The premise of the play is that Jimmy is lower-middle-class, both Helena and Alison are upper/middle-class, and most of their problems stem from this difference. Alison is less excitable and doesn't stir up as much trouble as Helena. The two women appear to be aligned in many ways and are supposedly friends, but Alison is more practical and is willing to walk away from Jimmy, whereas Helena seems willing to put up with his poor behavior. Alison betrays Jimmy by leaving him, but Helena betrays Alison by taking up with Jimmy. Where Alison is discouraged by the abuse she endures from Jimmy, it lights a fire in Helena. For example, once Alison has gone home with her father, the fight between Jimmy and Helena crosses the line, and they end up getting romantically involved.
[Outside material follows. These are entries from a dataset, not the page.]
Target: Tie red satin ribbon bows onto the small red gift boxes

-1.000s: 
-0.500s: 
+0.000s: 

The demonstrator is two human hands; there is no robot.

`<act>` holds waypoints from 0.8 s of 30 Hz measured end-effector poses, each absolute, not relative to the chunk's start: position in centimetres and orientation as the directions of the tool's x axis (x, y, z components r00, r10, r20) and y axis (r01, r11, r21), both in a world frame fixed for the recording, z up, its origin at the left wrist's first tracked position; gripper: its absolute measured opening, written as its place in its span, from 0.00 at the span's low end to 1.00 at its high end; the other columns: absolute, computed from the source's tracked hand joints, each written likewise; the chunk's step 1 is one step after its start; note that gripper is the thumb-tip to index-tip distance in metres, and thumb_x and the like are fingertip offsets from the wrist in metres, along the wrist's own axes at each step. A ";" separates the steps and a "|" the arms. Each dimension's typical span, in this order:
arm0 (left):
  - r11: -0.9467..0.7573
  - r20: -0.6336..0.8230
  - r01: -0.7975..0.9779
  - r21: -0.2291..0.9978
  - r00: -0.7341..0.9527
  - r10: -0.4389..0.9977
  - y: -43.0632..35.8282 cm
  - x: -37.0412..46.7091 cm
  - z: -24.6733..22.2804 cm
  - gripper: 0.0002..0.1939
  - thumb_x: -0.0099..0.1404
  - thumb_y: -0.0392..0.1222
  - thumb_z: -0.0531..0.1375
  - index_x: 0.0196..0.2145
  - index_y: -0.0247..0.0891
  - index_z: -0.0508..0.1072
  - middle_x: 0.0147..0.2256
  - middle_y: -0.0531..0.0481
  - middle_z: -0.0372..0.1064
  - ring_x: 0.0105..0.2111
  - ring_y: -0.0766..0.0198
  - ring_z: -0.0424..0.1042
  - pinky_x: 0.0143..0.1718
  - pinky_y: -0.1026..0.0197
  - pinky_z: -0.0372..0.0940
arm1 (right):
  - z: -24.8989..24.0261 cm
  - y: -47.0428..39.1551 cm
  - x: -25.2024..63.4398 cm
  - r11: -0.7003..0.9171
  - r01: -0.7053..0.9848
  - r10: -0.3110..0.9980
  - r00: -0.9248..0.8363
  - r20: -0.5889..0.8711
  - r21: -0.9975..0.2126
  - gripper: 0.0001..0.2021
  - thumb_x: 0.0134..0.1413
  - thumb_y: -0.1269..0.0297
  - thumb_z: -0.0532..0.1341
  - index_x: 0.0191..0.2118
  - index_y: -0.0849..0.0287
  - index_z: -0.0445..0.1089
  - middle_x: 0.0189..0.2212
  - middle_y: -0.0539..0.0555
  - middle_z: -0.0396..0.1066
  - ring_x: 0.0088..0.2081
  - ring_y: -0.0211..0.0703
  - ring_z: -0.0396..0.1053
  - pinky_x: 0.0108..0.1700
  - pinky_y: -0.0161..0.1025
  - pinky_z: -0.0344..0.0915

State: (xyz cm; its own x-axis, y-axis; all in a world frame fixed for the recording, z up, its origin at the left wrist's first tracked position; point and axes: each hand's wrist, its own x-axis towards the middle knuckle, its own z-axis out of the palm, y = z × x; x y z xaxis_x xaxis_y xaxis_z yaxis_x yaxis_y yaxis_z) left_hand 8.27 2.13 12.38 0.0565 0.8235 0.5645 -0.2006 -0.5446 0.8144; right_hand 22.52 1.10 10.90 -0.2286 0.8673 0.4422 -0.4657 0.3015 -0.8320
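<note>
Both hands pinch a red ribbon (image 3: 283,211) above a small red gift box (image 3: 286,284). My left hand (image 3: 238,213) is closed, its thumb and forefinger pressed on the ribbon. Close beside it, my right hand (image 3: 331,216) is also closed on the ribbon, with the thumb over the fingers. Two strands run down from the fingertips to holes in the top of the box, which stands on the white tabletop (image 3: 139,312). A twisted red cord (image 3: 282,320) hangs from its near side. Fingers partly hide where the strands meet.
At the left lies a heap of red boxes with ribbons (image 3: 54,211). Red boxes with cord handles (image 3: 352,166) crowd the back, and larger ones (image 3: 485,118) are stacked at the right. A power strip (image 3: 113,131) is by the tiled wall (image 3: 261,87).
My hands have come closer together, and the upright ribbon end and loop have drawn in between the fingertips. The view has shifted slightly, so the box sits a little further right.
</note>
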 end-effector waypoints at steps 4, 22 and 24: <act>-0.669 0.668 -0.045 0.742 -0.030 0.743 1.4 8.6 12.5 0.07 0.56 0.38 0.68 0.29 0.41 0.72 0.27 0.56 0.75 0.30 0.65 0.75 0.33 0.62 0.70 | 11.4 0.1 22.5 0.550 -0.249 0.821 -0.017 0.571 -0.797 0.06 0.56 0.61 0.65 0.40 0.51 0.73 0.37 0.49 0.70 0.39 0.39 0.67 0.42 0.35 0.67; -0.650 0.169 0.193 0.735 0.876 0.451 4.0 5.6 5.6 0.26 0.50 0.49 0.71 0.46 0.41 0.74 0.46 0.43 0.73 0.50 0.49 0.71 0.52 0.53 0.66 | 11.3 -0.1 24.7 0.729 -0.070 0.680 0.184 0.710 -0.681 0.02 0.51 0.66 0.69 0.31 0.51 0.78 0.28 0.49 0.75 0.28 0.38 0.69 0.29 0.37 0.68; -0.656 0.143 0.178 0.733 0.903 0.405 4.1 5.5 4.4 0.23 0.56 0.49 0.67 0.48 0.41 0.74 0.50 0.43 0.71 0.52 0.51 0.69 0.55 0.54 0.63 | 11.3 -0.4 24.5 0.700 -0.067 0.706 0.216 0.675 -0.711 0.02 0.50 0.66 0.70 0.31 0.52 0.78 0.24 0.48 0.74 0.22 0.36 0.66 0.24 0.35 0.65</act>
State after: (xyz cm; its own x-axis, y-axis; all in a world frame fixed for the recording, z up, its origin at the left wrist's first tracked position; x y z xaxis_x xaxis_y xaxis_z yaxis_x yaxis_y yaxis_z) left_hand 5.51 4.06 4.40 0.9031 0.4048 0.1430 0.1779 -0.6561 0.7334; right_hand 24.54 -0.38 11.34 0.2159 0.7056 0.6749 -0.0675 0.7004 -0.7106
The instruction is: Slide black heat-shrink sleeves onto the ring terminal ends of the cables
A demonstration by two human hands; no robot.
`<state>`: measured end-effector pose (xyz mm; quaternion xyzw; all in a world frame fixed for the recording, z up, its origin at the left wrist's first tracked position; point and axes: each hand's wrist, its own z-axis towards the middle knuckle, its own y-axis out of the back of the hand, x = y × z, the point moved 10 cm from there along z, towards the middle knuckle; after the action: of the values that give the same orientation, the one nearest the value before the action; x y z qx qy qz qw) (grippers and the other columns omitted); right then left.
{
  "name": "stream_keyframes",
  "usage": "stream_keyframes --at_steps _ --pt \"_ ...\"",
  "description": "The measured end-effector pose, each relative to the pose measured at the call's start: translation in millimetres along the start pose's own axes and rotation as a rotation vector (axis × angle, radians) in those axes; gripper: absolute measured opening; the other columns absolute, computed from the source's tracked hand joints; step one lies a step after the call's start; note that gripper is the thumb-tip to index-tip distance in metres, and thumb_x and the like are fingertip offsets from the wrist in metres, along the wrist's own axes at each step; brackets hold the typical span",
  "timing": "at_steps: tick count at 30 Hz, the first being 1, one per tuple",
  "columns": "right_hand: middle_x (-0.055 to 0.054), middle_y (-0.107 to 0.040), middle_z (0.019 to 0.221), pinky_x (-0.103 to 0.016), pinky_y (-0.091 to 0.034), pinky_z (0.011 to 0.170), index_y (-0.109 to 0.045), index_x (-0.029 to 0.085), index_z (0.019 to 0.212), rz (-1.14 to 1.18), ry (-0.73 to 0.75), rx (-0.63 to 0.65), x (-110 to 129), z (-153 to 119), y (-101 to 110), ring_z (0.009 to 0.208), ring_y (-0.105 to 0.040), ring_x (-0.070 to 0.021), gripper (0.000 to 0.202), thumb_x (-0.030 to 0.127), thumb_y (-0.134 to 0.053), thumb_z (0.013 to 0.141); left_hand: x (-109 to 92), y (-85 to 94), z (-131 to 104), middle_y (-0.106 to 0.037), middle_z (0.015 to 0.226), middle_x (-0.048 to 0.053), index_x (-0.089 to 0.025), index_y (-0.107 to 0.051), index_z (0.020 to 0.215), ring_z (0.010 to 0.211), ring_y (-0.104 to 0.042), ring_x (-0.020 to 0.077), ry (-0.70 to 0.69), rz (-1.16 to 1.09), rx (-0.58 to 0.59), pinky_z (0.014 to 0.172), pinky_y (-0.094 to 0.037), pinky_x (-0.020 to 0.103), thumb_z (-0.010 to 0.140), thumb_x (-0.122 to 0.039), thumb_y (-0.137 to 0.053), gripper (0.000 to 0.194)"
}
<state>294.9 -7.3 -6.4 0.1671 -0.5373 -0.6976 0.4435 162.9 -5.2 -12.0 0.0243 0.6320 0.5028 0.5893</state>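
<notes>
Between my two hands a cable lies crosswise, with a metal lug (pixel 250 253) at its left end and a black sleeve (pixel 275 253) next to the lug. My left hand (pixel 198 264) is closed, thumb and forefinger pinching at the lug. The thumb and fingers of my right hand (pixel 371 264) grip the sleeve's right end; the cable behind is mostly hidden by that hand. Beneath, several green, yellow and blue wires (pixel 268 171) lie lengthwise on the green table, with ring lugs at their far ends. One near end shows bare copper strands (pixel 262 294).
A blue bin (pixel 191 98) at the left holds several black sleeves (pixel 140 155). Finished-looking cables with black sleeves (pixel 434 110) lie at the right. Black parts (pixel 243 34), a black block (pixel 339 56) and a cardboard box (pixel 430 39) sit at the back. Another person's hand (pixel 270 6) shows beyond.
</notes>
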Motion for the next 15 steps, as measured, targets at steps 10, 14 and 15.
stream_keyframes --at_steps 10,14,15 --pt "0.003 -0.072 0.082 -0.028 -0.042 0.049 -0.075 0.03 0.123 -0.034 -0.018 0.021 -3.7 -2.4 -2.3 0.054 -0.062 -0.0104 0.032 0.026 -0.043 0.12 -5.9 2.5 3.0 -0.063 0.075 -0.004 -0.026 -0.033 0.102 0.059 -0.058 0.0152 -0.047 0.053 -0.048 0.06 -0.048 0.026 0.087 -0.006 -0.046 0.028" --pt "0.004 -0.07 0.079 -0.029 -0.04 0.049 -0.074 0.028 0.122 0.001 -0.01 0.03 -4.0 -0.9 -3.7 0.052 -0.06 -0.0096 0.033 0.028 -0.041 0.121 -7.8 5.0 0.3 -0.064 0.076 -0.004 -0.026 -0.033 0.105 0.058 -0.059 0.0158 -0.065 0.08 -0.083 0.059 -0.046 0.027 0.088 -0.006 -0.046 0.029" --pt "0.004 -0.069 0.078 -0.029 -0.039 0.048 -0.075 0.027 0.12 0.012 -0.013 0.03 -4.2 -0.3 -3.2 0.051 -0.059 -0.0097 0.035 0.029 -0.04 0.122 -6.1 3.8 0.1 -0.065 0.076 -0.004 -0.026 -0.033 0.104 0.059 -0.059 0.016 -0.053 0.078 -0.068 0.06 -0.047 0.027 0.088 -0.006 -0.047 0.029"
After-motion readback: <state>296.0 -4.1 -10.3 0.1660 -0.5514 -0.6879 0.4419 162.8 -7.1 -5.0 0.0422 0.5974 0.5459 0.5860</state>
When act 3 begins, Helena has taken on Alison's role, and she is only able to see the error of her ways when Alison returns to see Jimmy. Neither of the women is especially important to Jimmy, as he isn't sad to see Helena leave and does not seem especially glad to have Alison return. They are similar in their station in life but different in how they handle Jimmy's behavior.
Alison and Helena both end up living with Jimmy Porter, Allison as his wife and Helena as his mistress. Allison and Helena are both upper-to-middle class, something that drives Jimmy crazy. In a way, both Alison and Helena rebel against their families by taking up with Jimmy, but Alison, it seems, actually loves him.